Extracted records
************
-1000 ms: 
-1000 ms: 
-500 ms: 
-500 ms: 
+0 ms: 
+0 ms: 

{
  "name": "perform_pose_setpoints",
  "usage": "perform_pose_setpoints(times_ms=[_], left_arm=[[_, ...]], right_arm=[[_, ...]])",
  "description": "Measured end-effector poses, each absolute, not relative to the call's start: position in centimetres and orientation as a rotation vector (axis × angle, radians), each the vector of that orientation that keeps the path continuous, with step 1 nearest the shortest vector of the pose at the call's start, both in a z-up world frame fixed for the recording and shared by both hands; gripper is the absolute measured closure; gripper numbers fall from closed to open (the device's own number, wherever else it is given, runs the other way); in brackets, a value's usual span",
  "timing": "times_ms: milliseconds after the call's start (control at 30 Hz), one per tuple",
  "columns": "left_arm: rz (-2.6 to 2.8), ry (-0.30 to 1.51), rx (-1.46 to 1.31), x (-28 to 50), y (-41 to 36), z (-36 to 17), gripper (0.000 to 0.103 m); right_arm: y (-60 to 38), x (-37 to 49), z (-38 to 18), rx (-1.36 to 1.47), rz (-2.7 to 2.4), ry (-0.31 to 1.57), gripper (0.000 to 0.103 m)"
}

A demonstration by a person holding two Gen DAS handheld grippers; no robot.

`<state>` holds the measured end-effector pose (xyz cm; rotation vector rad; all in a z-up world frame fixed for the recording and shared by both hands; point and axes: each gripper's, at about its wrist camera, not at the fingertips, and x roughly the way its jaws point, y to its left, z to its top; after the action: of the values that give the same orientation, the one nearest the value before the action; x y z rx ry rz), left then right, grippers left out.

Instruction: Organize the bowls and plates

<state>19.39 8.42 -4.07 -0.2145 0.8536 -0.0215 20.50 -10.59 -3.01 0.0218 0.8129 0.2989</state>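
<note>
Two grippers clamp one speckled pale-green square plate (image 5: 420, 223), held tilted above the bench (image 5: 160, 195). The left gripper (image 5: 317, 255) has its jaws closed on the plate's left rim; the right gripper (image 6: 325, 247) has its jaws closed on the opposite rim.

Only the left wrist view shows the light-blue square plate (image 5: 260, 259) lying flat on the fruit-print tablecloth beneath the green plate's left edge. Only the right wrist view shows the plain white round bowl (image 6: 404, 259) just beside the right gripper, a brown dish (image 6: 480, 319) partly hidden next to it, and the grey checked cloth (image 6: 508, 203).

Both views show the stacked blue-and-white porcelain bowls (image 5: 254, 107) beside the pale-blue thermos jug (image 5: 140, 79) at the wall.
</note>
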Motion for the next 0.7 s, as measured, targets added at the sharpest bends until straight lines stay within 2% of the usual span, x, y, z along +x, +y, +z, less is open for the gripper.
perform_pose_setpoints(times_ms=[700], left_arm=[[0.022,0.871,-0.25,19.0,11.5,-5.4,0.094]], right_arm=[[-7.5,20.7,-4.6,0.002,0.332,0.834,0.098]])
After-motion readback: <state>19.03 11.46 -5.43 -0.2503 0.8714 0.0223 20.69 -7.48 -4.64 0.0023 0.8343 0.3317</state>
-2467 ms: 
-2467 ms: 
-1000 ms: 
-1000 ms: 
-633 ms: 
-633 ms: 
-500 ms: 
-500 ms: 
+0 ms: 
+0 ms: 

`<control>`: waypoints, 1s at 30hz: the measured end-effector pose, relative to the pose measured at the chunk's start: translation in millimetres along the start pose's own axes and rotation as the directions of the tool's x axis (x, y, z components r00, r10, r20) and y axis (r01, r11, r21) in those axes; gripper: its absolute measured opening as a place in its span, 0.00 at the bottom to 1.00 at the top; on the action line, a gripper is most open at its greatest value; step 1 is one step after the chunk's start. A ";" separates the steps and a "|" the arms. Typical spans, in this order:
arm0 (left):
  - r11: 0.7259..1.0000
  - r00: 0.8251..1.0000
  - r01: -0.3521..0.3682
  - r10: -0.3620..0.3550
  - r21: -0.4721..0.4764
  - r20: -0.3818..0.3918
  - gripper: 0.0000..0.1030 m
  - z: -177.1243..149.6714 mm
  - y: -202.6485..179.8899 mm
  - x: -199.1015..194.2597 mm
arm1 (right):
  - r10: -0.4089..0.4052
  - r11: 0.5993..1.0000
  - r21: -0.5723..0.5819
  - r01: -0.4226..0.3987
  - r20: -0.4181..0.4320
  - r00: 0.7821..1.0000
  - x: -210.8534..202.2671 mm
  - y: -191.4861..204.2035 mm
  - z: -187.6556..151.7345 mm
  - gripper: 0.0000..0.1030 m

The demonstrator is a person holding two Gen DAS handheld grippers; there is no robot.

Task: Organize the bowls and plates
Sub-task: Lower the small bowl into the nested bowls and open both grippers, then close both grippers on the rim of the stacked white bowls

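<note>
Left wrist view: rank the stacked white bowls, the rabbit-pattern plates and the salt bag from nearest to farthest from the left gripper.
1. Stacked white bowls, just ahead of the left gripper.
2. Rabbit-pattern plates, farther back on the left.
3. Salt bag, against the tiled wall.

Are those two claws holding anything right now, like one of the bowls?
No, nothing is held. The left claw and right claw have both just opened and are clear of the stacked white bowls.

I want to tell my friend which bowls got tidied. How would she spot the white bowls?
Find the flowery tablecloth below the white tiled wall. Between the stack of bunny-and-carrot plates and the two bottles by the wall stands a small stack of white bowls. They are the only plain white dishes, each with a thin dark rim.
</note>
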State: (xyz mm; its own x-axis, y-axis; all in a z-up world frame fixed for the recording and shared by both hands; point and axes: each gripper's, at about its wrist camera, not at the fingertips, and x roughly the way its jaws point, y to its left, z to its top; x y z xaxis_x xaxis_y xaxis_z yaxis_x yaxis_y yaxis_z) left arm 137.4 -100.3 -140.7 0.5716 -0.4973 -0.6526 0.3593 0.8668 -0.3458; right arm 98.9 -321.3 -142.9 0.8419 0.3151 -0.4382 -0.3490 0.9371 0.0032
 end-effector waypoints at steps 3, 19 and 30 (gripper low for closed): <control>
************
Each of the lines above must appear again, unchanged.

Answer space
-1000 ms: 
-1000 ms: 
-500 ms: 
-500 ms: 
+0 ms: 
+0 ms: 

{
  "name": "perform_pose_setpoints",
  "usage": "perform_pose_setpoints(times_ms=[_], left_arm=[[_, ...]], right_arm=[[_, ...]])",
  "description": "Measured end-effector poses, each absolute, not relative to the call's start: position in centimetres and orientation as a rotation vector (axis × angle, radians), each the vector of that orientation that keeps the path continuous, with step 1 nearest the shortest vector of the pose at the call's start, both in a z-up world frame fixed for the recording and shared by both hands; gripper is the absolute measured closure; gripper numbers fall from closed to open (the device's own number, wherever else it is given, runs the other way); in brackets, a value's usual span",
  "timing": "times_ms: milliseconds after the call's start (control at 30 Hz), one per tuple",
  "columns": "left_arm: rz (-2.6 to 2.8), ry (-0.30 to 1.51), rx (-1.46 to 1.31), x (-28 to 50), y (-41 to 36), z (-36 to 17), gripper (0.000 to 0.103 m); right_arm: y (-60 to 38), x (-37 to 49), z (-38 to 18), rx (-1.36 to 1.47), rz (-2.7 to 2.4), ry (-0.31 to 1.57), gripper (0.000 to 0.103 m)"
}

A demonstration by a person holding two Gen DAS handheld grippers; no robot.

`<state>` holds the measured end-effector pose (xyz cm; rotation vector rad; all in a z-up world frame fixed for the recording and shared by both hands; point and axes: each gripper's, at about its wrist camera, not at the fingertips, and x roughly the way its jaws point, y to its left, z to its top; after the action: of the values that give the same orientation, the one nearest the value before the action; x y z rx ry rz), left then right, grippers left out.

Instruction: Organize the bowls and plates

<state>19.39 8.42 -4.07 -0.2145 0.8536 -0.0215 20.50 -10.59 -3.01 0.0218 0.8129 0.2989</state>
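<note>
Two grippers clamp one speckled pale-green square plate (image 5: 420, 223), held tilted above the bench (image 5: 160, 195). The left gripper (image 5: 317, 255) has its jaws closed on the plate's left rim; the right gripper (image 6: 325, 247) has its jaws closed on the opposite rim.

Only the left wrist view shows the light-blue square plate (image 5: 260, 259) lying flat on the fruit-print tablecloth beneath the green plate's left edge. Only the right wrist view shows the plain white round bowl (image 6: 404, 259) just beside the right gripper, a brown dish (image 6: 480, 319) partly hidden next to it, and the grey checked cloth (image 6: 508, 203).

Both views show the stacked blue-and-white porcelain bowls (image 5: 254, 107) beside the pale-blue thermos jug (image 5: 140, 79) at the wall.
</note>
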Motion for the next 0.7 s, as measured, targets added at the sharpest bends until straight lines stay within 2% of the usual span, x, y, z along +x, +y, +z, less is open for the gripper.
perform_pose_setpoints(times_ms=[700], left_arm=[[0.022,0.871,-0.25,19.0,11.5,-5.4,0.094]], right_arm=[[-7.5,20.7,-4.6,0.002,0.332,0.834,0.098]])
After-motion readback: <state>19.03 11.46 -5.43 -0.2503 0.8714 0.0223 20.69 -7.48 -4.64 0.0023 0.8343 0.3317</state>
-2467 ms: 
-2467 ms: 
-1000 ms: 
-1000 ms: 
-633 ms: 
-633 ms: 
-500 ms: 
-500 ms: 
+0 ms: 
+0 ms: 

`<control>`: waypoints, 1s at 30hz: the measured end-effector pose, relative to the pose measured at the chunk's start: translation in millimetres along the start pose's own axes and rotation as the directions of the tool's x axis (x, y, z components r00, r10, r20) and y axis (r01, r11, r21) in those axes; gripper: its absolute measured opening as a place in its span, 0.00 at the bottom to 1.00 at the top; on the action line, a gripper is most open at its greatest value; step 1 is one step after the chunk's start. A ";" separates the steps and a "|" the arms. Typical spans, in this order:
arm0 (left):
  - r11: 0.7259..1.0000
  - r00: 0.8251..1.0000
  - r01: -0.3521..0.3682
  - r10: -0.3620..0.3550
  - r21: -0.4721..0.4764
  - r20: -0.3818..0.3918
  - gripper: 0.0000..0.1030 m
  - z: -177.1243..149.6714 mm
  - y: -202.6485..179.8899 mm
  - x: -199.1015..194.2597 mm
arm1 (right):
  - r10: -0.4089..0.4052
  - r11: 0.5993..1.0000
  - r21: -0.5723..0.5819
  - r01: -0.4226..0.3987
  - r20: -0.4181..0.4320
  - r00: 0.7821..1.0000
  - x: -210.8534..202.2671 mm
  - y: -191.4861..204.2035 mm
  - z: -187.6556..151.7345 mm
  - gripper: 0.0000..0.1030 m

The demonstrator is a person holding two Gen DAS handheld grippers; there is no robot.

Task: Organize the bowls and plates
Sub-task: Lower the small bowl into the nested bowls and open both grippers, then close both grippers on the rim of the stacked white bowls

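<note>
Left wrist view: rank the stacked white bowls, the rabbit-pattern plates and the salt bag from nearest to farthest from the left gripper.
1. Stacked white bowls, just ahead of the left gripper.
2. Rabbit-pattern plates, farther back on the left.
3. Salt bag, against the tiled wall.

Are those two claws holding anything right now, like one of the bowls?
No, nothing is held. The left claw and right claw have both just opened and are clear of the stacked white bowls.

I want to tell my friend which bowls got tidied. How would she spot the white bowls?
Find the flowery tablecloth below the white tiled wall. Between the stack of bunny-and-carrot plates and the two bottles by the wall stands a small stack of white bowls. They are the only plain white dishes, each with a thin dark rim.
</note>
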State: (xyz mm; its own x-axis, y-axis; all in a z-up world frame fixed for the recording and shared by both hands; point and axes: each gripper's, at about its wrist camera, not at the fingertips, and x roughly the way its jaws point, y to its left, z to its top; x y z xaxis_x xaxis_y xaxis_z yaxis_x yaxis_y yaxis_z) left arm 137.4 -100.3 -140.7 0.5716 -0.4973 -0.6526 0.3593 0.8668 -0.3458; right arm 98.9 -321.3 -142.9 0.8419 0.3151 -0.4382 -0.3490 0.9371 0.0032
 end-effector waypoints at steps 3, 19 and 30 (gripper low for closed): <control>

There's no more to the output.